> _Work to be completed_
From the records below, pull each line that has "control".

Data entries

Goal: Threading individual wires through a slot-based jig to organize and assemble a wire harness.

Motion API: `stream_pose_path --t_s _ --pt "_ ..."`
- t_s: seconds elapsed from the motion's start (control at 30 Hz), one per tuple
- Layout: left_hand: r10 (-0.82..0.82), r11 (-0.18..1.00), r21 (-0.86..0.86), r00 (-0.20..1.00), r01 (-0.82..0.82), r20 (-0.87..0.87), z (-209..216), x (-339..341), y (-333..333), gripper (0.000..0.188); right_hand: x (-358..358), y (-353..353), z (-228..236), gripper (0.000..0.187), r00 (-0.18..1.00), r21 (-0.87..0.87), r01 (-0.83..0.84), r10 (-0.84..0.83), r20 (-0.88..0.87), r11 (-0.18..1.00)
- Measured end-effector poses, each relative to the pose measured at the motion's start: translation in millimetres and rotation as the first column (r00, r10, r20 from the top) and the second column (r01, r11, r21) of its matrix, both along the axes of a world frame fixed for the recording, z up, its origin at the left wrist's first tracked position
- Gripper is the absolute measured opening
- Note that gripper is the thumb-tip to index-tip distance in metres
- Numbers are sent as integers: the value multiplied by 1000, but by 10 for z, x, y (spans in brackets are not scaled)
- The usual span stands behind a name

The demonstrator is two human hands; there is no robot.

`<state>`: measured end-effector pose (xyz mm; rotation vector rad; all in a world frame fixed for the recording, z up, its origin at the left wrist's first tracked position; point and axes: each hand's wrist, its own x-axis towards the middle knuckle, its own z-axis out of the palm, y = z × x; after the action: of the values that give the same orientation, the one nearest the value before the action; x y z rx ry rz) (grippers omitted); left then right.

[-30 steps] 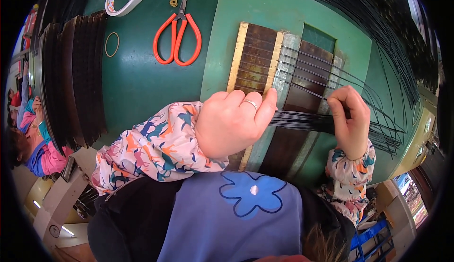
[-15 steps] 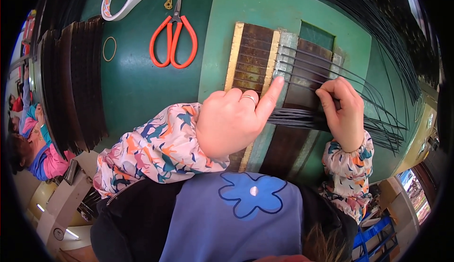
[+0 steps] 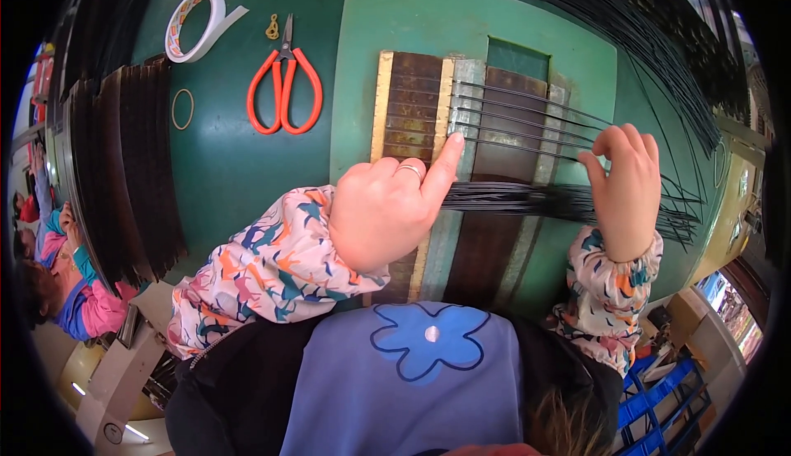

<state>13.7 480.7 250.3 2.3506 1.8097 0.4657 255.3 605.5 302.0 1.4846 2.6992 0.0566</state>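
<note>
black strands (image 3: 486, 196) lie bunched across the dark strip (image 3: 494, 258), just beyond the patterned sleeves (image 3: 264, 262), and past the bunch a few more run singly, side by side, from the metal strip (image 3: 470, 73) toward the right. left of the bunch, the left hand (image 3: 383, 217) sits palm down, forefinger stretched out, other visible fingers curled under; its fingertip now rests farther from the body than a second ago, on the metal strip by the end of the nearest single strand, so that end looks pinned. whether the curled fingers hold anything cannot be told. the right hand (image 3: 626, 188) has moved outward along the singles, so the nearest one seems to span the dark strip straight between both hands. its thumb and forefinger stand slightly parted by the strands; a grip cannot be made out. farther off, orange-handled scissors (image 3: 286, 54) and a tape roll (image 3: 217, 21) lie left of the green board (image 3: 354, 85), and a thick sheaf (image 3: 651, 52) arcs past its far right corner.
</note>
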Motion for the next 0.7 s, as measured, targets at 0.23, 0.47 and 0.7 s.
stream_pose_path --t_s 0.23,0.47,0.7 --pt "-49 993 112 997 43 53 -29 31 -53 41 -311 -281 -155 11 734 -572 -419 -107 -670 705" --pt "-153 987 64 985 148 77 23 35 -241 32 -181 -402 -117 10 759 -738 -491 -187 -623 464" --pt "-84 988 135 994 74 71 -41 8 -238 31 -37 -304 -40 5 723 -434 -361 -46 -689 825"
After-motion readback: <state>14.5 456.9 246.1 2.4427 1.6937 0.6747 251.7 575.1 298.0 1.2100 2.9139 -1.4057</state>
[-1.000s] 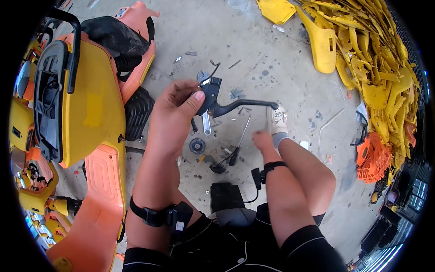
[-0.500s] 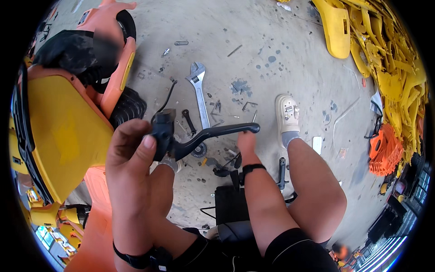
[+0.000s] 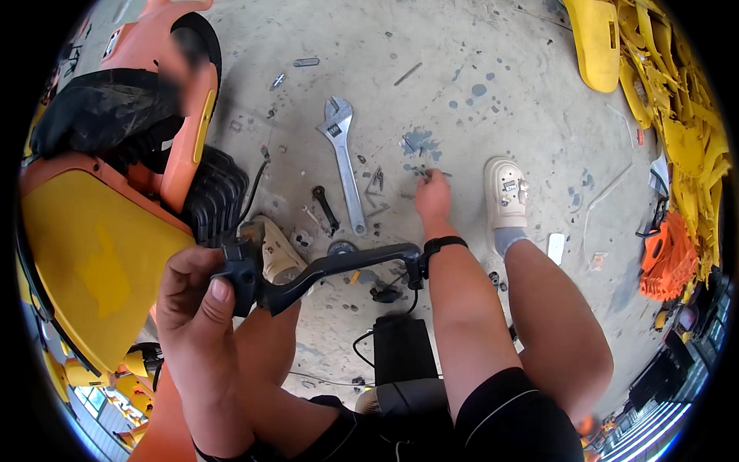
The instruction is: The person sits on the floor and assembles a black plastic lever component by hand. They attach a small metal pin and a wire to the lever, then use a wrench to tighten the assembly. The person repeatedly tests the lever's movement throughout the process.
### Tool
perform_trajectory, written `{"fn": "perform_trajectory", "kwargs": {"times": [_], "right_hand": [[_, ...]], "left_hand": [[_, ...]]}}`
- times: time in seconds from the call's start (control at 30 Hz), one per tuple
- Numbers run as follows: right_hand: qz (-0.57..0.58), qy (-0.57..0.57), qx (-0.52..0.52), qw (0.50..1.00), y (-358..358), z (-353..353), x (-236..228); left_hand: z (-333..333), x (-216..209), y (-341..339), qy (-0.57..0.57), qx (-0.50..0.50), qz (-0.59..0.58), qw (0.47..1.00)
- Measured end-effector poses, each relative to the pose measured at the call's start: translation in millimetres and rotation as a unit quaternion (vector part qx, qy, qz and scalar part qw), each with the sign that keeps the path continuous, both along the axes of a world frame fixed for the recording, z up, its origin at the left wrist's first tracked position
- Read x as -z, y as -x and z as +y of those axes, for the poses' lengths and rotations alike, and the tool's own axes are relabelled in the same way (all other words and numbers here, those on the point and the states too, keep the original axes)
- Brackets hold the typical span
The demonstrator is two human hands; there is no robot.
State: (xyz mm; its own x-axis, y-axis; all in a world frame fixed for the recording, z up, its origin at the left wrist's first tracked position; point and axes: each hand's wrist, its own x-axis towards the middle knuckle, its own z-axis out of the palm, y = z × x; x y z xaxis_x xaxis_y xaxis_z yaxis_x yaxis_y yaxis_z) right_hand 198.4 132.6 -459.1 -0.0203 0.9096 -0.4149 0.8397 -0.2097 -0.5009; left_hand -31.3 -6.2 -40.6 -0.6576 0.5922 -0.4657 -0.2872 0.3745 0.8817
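Since half a second ago our right hand (image 3: 433,197) reached upward, fingertips pinching a small part off the floor (image 3: 477,54); left hand (image 3: 202,300) clamps the black lever (image 3: 323,269), fitting undone.

One head-worn fisheye view, looking steeply down from above the seated person — knees and forearms rise from the lower edge, close to the lens. The concrete floor (image 3: 477,46) fills the top, farther off — its straight lines bend toward the dark rim.
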Motion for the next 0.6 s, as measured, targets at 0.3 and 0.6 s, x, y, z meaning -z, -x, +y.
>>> {"fn": "perform_trajectory", "kwargs": {"times": [0.3, 0.6], "right_hand": [[-0.137, 0.091, -0.122, 0.979, 27.3, 38.7, -19.1], [-0.132, 0.083, -0.137, 0.978, 19.8, 31.1, -9.0]], "left_hand": [[7.4, -4.0, 1.7, 0.021, 0.015, -0.004, 1.0], [3.2, -4.9, -5.0, 0.018, 0.009, 0.024, 0.999]]}}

> _Output_
- t_s: seconds elapsed from the motion's start (control at 30 Hz), one per tuple
- times: time in seconds from the call's start (control at 30 Hz), one per tuple

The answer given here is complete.